__DATA SEGMENT__:
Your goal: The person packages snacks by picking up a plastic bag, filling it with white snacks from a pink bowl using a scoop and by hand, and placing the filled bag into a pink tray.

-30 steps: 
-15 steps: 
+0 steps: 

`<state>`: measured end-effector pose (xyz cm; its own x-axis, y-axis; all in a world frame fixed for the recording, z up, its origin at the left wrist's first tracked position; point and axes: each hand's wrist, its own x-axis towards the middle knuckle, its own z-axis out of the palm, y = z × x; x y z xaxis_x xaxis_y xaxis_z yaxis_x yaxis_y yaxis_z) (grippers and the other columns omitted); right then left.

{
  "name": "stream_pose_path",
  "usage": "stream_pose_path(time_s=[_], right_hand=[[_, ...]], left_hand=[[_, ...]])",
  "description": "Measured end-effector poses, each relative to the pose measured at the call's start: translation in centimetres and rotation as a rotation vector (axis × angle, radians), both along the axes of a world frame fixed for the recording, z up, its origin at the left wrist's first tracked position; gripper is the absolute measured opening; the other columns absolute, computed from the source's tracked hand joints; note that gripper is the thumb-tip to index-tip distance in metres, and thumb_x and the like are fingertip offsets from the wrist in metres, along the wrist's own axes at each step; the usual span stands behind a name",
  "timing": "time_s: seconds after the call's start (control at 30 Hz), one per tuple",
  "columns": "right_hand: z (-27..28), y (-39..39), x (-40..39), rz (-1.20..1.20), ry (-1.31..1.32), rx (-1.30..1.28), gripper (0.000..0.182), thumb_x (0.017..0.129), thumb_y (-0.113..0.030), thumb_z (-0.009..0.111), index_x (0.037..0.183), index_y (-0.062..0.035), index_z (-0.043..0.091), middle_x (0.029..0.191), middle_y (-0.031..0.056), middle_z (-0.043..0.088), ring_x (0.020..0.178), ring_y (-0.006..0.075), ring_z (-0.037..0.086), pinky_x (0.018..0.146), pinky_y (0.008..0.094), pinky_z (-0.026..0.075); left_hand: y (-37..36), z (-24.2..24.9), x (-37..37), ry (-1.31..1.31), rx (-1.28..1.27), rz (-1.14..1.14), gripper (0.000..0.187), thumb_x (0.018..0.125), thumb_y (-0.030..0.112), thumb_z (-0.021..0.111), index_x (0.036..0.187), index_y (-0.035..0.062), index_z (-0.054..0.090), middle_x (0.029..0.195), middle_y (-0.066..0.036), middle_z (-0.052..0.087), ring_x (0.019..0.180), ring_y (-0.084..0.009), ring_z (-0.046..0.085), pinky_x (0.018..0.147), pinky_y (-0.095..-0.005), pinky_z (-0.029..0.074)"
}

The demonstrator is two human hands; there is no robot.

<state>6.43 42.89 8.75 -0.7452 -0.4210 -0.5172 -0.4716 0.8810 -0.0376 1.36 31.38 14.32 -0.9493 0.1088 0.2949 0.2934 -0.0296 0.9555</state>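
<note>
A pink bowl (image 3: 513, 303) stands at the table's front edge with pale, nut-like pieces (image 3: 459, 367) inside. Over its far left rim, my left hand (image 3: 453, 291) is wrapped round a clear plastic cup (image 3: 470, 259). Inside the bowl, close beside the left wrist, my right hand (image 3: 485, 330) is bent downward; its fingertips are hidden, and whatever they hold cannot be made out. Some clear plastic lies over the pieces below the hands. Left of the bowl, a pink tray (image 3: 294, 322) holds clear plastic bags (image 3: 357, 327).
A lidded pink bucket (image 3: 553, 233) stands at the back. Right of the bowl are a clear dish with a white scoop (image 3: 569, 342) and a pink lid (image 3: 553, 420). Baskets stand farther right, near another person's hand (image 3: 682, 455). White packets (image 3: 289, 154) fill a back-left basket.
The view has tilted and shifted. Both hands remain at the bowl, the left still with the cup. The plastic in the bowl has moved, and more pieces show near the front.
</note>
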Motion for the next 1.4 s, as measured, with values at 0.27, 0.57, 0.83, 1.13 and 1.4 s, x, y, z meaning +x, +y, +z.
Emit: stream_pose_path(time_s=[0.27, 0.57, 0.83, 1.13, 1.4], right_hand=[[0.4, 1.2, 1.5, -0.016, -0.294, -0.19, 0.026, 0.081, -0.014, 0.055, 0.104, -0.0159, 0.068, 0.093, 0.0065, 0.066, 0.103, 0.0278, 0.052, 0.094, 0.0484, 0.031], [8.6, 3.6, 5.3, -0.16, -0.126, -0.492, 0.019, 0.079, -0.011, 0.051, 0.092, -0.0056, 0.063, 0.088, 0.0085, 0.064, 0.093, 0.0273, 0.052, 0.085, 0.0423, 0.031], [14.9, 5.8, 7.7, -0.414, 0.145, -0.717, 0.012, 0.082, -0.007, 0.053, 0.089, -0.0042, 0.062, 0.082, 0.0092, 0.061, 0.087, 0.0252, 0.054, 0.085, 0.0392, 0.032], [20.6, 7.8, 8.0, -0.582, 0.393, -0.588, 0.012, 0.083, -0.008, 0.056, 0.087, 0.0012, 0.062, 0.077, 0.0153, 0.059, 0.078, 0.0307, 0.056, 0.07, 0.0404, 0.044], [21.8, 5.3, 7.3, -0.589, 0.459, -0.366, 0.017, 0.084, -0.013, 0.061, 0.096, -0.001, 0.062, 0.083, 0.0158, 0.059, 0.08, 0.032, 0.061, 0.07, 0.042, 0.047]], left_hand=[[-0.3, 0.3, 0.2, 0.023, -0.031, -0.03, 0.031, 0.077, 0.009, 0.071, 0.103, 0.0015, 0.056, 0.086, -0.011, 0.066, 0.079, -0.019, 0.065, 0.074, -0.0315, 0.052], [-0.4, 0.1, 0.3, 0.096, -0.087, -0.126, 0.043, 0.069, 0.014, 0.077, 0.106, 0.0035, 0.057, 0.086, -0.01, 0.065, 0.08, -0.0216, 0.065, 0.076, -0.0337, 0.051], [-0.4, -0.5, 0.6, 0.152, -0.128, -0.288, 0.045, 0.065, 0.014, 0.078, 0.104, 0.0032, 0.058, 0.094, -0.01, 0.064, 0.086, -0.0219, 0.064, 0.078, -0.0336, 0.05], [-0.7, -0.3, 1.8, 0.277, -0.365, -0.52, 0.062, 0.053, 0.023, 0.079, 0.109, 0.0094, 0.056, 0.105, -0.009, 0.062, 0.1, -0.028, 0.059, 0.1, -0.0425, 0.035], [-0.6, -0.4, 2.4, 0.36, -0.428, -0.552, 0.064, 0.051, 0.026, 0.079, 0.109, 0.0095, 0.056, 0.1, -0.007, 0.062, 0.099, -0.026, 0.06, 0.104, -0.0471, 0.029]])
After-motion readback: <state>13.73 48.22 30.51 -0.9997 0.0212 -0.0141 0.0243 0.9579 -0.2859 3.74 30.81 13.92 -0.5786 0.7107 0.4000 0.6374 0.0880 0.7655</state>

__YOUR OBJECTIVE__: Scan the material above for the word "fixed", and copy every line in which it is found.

__OUTPUT BELOW__:
`<state>`: measured end-effector pose (xyz cm; its own x-axis, y-axis; all in a world frame fixed for the recording, z up, its origin at the left wrist's first tracked position; point and axes: each hand's wrist, its own x-axis towards the middle knuckle, its own z-axis out of the palm, y = z × x; x y z xaxis_x xaxis_y xaxis_z yaxis_x yaxis_y yaxis_z) (grippers and the other columns omitted); right then left.
  "description": "Measured end-effector poses, each relative to the pose measured at the call's start: translation in centimetres and rotation as a rotation vector (axis × angle, radians), both along the axes of a world frame fixed for the recording, z up, its origin at the left wrist's first tracked position; gripper is the absolute measured opening; the other columns absolute, computed from the source's tracked hand joints; note that gripper is the thumb-tip to index-tip distance in metres, and thumb_x and the like are fingertip offsets from the wrist in metres, along the wrist's own axes at each step; the usual span stands behind a name",

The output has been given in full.